A good shop and artist will only use good quality inks in their work, and will never try to save money on such an important part of a great tattoo. A lesser quality shop may use cheap or even expired inks.

Poor quality or expired inks can not only make for bad looking tattoo, but can also be bad for your health. Cheap or expired inks can contain toxins and even cause infection.

Proper training

Becoming a great tattoo artist requires a great deal of experience. A professional tattoo artist has generally trained and apprenticed with another professional artist and shop.

But what makes a good tattoo artist?

As with any artist, it is a combination of raw artistic talent, training, and practice.

So be sure to look at your artist’s portfolio of work and don’t be afraid to ask about his or her training. A good tattoo artist is dedicated to the craft, which takes years of practice and constant learning to master.

Aside from the technical ability to produce a good tattoo, a professional tattoo artist will also have a good understanding and eye for how a certain tattoo will work on your body.

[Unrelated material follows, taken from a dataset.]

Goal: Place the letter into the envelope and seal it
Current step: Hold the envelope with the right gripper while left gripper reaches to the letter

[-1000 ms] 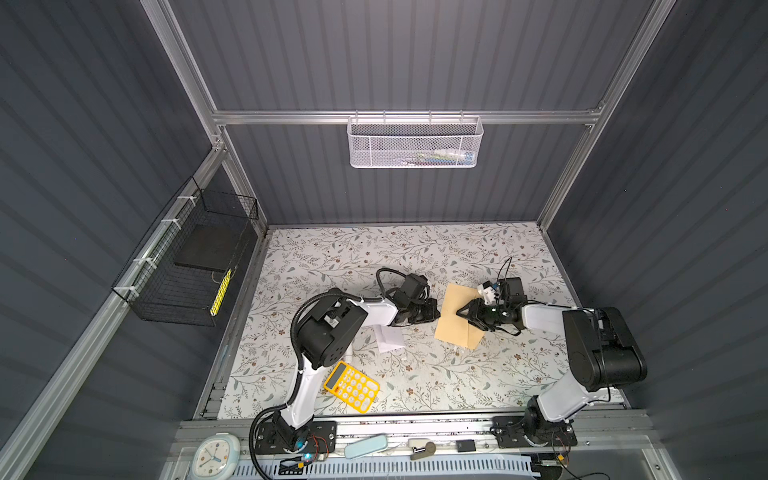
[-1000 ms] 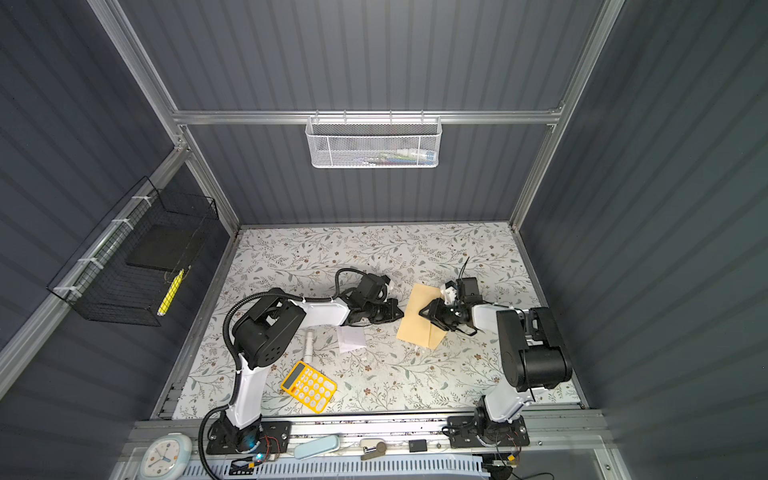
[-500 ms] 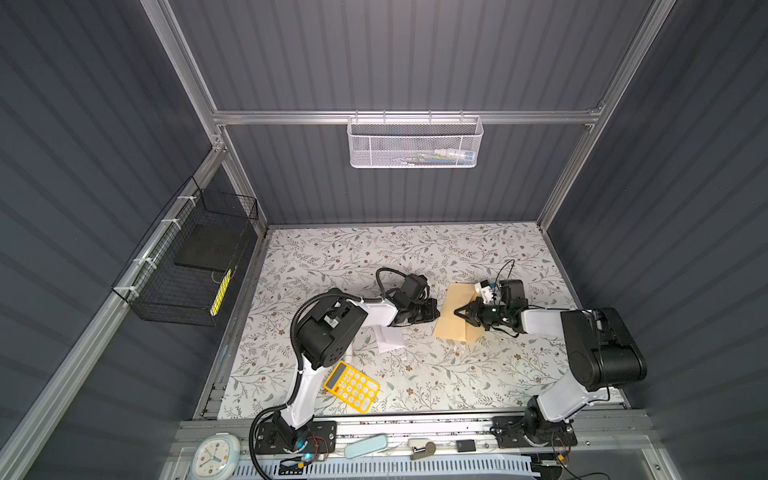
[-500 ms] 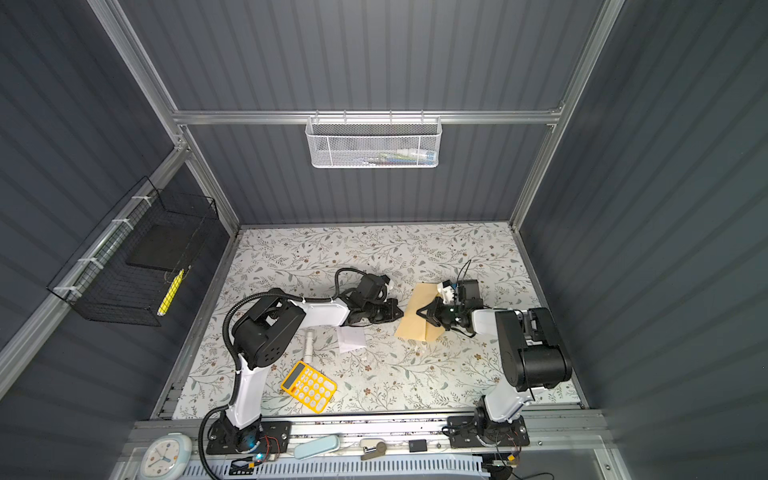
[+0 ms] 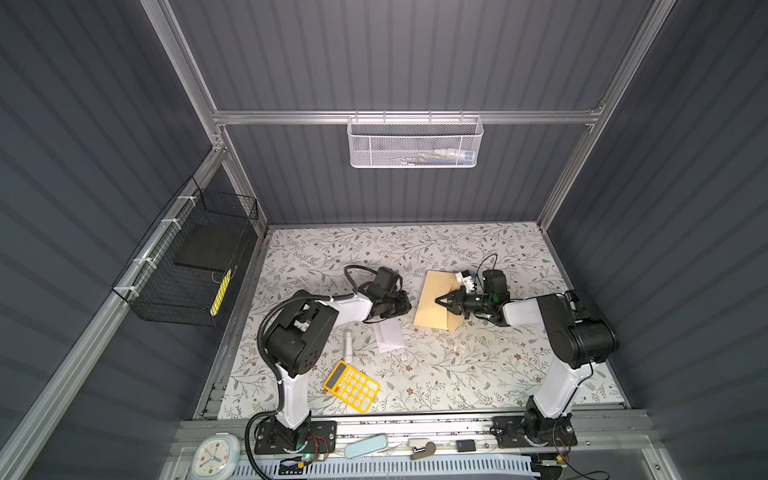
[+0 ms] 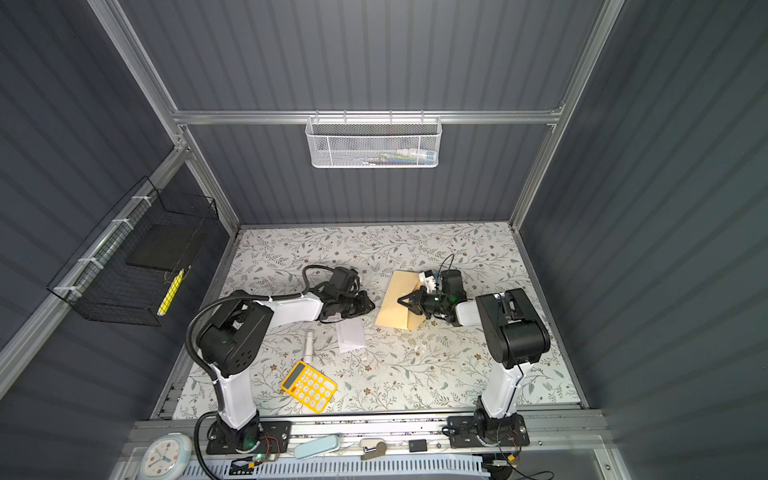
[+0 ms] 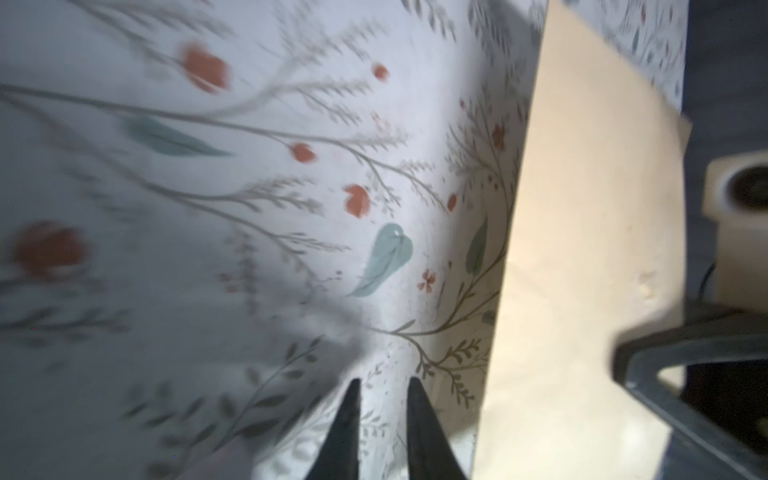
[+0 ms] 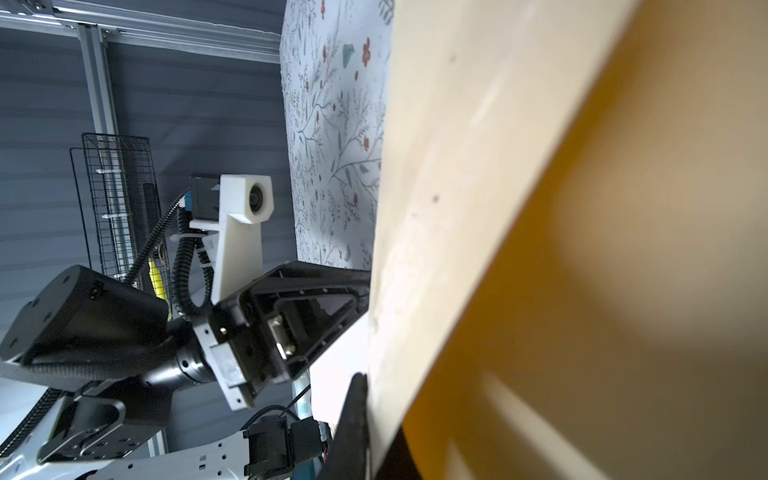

Your artist should be able to properly assess whether or not a tattoo will be appropriate for the place on your body. If not, will have the skill to make the necessary modifications.

A great, dedicated tattoo artist is also only interested in doing good work. So if you come in with a bad idea, your artist is not going to be afraid to say no and explain why. A professional would rather turn down the money than do a bad tattoo!

So always discuss your tattoo thoroughly beforehand. A good artist will take the time to properly discuss everything and answer all of your questions.

Artist Danielle tattooing – The Ace and Sword Tattoo Parlour

Artist Dave preparing tattoo – The Ace and Sword Tattoo Parlour

Artist Kelly tattooing – The Ace and Sword Tattoo Parlour

How long has the shop been in business?

Well everyone has to start somewhere, and just because a shop is new, doesn’t mean you shouldn’t go there.

But a shop with a history, online reviews, and a presence that you can research will make things easier for you when making your decision. A good shop will have generally have lots of positive reviews and references. This isn’t going to tell you everything, but it is a good place to start.

Now that being said, there are many talented artists that have been working for a great shop and decide to go out on their own. And every good shop, was at one time a new shop.

So if you really like an artist or a newer shop, just take some extra time to talk to them and ask some extra questions. 

The takeaway…

Getting a cheap tattoo from an inexperienced artist can not only give you a bad result, it can be hazardous to your health.

Saving money by getting a cheap tattoo is the not saving anything—it’s simply a waste. The artwork will not likely be up to par, and if the artist uses poor quality inks, it will likely fade and discolour. A bad tattoo will eventually need to be redone, removed, or covered up. Your tattoo will be a part of your body in one shape or form forever.

If you only take one point away today, let it be this:

Don’t throw your money away and end up with something that will embarrass you. Get it done right the first time and you will have a piece of art you will be proud to show off for the rest of your life!